Die englischen Autoren des Editorials, Dritton und Frischer, meinen, die individuelle Abhängigkeit würde so oder so zehn Jahre dauern ("exactly 10 years"…). Für sie ist der starke Rückgang der Einsteiger-Quote dem gesellschaftlichen Druck, Verlust von Freundschaften etc. zu verdanken. Die Generationen-Theorie des Engländers Musto sieht die Gründe für den erfreulichen Rückgang darin, dass die junge Generation den Ablauf zwischen vergnüglichen Experimenten der Vorgeneration und den fatalen Konsequenzen durchschaut hat (social learning). Die Englischen Reviewer sehen also andere Gründe als die liberale Drogenpolitik für den Rückgang des Heroinkonsums.
Für die Zürcher Forscher ist das erfreuliche Ergebnis im wesentlichen der liberalen schweizerischen Drogenpolitik zu verdanken. Zu den Hauptkomponenten der 1991 eingeführten "Viersäulen-Drogenpolitik" gehörte die zunehmende Bedeutung von Therapiemöglichkeiten und "harm-reduction".measures. Die Schweizer Bevölkerung unterstütze diese Politik. Die Folge davon: Die Medikalisierung verändert das Image des Heroinkonsums, weg vom rebellischen Akt zur Krankheit, die therapiert werden muss, für Jugendliche eine zunehmend unattraktive "Loser-Droge".
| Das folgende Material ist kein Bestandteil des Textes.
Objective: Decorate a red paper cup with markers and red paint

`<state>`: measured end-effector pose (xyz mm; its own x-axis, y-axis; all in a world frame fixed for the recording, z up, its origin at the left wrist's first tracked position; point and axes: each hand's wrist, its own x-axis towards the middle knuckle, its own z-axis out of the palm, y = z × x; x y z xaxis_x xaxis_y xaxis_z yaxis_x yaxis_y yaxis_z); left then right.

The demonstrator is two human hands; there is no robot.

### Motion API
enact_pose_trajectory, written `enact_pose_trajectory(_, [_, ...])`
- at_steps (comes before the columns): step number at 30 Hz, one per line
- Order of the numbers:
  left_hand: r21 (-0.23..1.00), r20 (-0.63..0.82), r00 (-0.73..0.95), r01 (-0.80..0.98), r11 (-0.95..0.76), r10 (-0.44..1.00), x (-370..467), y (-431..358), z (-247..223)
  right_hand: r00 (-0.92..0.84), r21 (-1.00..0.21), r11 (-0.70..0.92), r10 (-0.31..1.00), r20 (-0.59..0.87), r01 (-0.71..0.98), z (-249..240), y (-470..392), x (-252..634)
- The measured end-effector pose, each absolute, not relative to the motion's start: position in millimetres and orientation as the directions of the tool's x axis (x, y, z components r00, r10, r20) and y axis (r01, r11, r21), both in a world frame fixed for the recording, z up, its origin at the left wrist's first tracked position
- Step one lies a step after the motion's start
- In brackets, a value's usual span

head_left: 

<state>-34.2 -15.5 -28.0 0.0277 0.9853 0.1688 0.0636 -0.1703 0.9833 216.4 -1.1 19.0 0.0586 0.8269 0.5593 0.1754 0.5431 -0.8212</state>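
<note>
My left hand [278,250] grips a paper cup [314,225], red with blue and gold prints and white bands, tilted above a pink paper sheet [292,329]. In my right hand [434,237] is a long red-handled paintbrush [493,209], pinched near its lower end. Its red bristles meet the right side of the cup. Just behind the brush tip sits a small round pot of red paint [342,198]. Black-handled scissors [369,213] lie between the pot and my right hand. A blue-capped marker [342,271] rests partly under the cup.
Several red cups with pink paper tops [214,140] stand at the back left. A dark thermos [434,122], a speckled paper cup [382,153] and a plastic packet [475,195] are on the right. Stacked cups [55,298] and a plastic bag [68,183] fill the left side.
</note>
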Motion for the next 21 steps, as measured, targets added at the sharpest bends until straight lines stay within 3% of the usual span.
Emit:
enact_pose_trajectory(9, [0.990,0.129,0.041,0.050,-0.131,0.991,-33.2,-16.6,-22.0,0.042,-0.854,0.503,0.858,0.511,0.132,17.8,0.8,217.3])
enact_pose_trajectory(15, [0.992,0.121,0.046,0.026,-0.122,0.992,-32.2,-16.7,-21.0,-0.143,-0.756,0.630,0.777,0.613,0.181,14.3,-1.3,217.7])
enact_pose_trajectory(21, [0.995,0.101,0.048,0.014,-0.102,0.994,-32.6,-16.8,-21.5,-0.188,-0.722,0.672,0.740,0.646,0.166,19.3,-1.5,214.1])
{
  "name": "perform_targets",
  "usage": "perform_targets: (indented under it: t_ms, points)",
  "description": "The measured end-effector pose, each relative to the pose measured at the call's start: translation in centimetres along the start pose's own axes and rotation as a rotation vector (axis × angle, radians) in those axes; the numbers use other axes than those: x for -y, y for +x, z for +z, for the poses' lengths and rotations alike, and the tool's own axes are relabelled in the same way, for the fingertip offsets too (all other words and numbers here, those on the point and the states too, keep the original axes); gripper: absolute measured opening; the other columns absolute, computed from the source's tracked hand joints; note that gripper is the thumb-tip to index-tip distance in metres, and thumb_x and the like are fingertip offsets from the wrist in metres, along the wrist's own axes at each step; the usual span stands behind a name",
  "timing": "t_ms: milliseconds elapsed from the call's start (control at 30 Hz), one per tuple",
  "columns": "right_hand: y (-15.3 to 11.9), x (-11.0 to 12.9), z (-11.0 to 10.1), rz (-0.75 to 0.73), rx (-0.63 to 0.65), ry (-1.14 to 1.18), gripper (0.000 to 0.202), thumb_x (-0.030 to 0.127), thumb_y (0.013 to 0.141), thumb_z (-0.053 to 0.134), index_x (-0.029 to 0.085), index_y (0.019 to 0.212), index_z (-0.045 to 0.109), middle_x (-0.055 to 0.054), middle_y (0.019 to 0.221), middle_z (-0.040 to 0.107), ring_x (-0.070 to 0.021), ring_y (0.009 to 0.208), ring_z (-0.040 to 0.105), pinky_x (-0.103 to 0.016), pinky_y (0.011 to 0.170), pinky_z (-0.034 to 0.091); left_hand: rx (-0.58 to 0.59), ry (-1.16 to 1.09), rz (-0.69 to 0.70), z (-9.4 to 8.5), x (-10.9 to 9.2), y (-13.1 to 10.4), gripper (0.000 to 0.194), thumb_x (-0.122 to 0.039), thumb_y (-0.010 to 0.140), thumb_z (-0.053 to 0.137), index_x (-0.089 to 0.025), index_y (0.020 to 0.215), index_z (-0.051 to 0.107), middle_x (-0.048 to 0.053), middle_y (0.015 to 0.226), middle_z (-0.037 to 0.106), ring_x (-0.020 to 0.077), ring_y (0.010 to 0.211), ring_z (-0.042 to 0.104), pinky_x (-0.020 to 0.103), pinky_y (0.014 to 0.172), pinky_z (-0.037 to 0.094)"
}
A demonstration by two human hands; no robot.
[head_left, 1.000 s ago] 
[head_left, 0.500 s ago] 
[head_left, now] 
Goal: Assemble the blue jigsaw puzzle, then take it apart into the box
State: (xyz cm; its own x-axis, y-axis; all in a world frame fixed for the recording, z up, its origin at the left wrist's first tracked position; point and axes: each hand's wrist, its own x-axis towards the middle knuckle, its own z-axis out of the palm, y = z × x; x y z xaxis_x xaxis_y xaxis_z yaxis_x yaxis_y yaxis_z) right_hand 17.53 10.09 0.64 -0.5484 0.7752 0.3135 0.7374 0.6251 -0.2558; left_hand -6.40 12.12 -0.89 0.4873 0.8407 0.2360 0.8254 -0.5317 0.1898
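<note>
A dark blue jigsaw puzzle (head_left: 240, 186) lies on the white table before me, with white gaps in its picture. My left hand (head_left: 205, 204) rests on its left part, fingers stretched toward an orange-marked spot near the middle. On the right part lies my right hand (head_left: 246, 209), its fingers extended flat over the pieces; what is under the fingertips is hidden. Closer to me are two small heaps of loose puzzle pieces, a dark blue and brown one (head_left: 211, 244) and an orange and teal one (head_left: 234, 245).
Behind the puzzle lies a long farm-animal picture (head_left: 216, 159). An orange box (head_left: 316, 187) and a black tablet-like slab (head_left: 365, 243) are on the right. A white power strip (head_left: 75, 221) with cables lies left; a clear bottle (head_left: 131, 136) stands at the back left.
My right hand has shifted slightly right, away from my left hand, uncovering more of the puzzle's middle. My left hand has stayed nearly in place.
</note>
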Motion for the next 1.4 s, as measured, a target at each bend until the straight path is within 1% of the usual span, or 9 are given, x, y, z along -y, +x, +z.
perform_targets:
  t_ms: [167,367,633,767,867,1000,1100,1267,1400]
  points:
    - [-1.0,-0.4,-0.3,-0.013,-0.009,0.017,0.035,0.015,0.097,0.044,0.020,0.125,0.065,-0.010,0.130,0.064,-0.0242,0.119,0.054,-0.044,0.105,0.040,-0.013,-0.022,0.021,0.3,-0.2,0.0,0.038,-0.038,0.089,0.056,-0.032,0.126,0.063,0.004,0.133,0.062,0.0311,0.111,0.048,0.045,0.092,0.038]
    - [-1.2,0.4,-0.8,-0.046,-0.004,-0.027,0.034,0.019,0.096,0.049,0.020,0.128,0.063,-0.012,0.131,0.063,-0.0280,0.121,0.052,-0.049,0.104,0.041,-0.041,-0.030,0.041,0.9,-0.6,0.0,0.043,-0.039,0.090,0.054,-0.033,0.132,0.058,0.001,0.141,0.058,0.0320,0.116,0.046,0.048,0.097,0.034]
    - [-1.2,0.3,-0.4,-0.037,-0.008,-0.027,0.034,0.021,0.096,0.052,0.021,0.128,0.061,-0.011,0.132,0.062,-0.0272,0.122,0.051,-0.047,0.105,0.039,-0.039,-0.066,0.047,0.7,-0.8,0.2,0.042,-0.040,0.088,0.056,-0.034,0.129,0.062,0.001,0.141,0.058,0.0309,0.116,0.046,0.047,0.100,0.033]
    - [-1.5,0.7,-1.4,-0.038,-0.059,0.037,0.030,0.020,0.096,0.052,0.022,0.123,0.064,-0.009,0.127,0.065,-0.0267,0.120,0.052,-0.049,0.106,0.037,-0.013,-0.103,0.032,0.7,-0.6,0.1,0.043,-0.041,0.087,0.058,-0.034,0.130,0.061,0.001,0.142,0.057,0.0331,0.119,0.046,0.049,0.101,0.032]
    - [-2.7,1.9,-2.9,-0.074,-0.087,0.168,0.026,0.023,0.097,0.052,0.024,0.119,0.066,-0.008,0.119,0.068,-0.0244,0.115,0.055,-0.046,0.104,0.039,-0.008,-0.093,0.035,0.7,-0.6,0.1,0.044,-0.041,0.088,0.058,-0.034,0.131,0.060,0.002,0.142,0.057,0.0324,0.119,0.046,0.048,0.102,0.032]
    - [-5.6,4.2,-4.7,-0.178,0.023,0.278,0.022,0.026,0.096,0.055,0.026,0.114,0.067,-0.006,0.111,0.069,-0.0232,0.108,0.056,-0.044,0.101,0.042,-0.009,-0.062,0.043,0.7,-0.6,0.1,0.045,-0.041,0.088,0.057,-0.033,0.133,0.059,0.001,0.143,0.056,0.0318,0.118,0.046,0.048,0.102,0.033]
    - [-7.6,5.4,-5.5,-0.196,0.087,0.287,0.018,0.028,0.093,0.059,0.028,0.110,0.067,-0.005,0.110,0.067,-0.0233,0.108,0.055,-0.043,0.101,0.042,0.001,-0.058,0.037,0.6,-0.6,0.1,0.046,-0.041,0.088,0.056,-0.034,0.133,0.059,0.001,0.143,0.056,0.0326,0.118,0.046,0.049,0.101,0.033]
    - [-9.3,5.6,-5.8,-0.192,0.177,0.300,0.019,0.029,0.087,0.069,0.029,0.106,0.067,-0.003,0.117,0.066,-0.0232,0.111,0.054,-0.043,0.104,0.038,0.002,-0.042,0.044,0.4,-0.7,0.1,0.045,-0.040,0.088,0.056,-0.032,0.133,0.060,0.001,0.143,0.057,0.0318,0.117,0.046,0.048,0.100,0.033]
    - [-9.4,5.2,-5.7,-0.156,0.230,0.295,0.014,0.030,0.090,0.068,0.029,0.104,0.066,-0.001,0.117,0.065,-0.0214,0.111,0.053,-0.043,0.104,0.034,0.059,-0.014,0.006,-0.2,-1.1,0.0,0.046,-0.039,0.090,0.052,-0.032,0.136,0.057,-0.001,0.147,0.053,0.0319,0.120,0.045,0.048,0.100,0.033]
Carlos Nordt und Rudolf Stohler schreiben in ihrer Studie: Die Befürchtungen der Gegner eine liberalen Drogenpolitik würde zu einer Verharmlosung des Heroinkonsums und damit zur Verbreitung der Sucht beitragen, haben sich nicht erfüllt. Im Gegenteil: Die "Viersäulen-Drogenpolitik" hat sowohl die Situation des einzelnen Betroffenen wie auch der ganzen Bevölkerung verbessert. Es gibt weniger Konsumenten, weniger Drogentote, und die Drogen-Kriminalitätsrate ist gefallen.
Wenn man die beil. Abbildung aus der Publikation mit dem Verlauf der Inzidenz von Drogeneinsteigern in verschiedenen Ländern betrachtet, so hat man schon den Eindruck, dass die Schweiz um 1990 einen grossen Effort leistete und den Lauf der Entwicklung dramatisch zum Besseren verändert hat.
Quellen:
Nordt und Stohler, Lancet 2006; 367:1830-1834
Editorial von Hickman et al, Lancet 2006; 367:1797-1798
Ein weiterer Artikel in "Sozial- und Präventivmedizin" der Autoren Nordt und Stohler aus dem Jahre 2004 hat auch der Methadonabgabe in Schweizer Arztpraxen ein sehr gutes Zeugnis ausgestellt. Insgesamt würden diese Programme der gesamten Strategie dienlich sein.